I find the Drifter to be an average overall performer. Now, that may sound bad, but for a blade that costs this little, that’s a heck of a compliment.
In terms of performance, this is a knife that competes on the same level as knives in the next price bracket above it.
There is nothing bad about this knife’s performance. There’s also nothing particularly exceptional about its slicing, piercing or carving ability, but it’s a respectable blade with fair cutting abilities. It’s no champion, but it’s no schmuck either.
For this price point, it’s as good as you’re possibly going to get with cutting ability– and that is extraordinarily impressive. However, there is one exception.
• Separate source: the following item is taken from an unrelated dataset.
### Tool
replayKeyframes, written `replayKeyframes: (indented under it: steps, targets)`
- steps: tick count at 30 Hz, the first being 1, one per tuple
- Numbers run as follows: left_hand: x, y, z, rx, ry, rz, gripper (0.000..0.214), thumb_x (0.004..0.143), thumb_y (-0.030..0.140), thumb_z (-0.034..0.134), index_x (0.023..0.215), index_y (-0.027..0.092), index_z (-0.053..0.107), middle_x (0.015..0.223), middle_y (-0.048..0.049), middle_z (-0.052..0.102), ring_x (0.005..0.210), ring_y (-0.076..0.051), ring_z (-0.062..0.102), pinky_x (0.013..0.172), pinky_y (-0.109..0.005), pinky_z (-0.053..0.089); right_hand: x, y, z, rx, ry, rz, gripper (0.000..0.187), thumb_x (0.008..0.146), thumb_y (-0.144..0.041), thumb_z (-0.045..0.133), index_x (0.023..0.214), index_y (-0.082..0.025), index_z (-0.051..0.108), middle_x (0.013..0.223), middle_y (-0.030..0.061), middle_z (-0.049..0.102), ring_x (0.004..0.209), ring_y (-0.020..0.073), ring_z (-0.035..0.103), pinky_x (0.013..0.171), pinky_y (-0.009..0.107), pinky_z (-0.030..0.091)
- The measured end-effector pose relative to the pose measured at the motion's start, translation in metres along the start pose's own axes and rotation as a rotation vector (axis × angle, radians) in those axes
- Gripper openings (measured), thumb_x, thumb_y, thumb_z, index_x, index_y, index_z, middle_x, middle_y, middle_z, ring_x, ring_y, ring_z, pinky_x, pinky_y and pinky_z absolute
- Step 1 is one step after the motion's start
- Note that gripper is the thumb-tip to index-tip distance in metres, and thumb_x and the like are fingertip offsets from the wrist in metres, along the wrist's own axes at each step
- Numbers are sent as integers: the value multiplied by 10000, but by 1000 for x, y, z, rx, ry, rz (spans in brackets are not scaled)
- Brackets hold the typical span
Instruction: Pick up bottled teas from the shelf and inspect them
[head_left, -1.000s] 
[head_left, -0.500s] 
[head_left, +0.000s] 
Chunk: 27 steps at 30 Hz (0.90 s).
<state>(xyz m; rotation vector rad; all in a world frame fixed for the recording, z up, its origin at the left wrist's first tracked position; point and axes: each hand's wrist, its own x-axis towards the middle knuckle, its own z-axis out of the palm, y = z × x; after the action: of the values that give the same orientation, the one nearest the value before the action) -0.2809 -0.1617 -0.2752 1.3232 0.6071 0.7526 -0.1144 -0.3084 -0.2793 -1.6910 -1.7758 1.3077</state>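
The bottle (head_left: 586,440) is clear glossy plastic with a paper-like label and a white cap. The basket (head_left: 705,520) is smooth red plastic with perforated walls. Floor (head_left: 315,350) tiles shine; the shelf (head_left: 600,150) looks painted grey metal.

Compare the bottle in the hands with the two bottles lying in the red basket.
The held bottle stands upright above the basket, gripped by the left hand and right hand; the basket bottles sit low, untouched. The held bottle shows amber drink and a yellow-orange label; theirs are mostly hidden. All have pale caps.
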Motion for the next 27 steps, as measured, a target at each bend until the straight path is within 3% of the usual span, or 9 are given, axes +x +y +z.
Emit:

There is one other knife in this price bracket that matches this knife in performance and quality, and that is the Kershaw CRYO, but that is a totally different style of knife with different strengths and weaknesses
CRKT really came through with this one. Like I said at the beginning of this article- don’t count this guy out because he’s small. He puts some of his bigger competitors to shame.
Features I Like
+Grippy G-10 Handles
+Fit and finish puts competition to shame
+Smooth thumbstud deployment
+Small and discreet
Features I Don’t Like
-Single-Position Pocket Clip Only
As far as I’m concerned, this knife maxes out 100/100 points on the bang for your buck score. You simply are not going to find a better knife for this price.
The vast majority of other knives at this price are adequate at best, absolute junk at worst. In that regard, this one really is a champion.
The Drifter is proof that a knife company can create an awesome, cost-friendly little tool that provides a ton of value. At this price point, you are not going to find a better knife, and that’s a promise.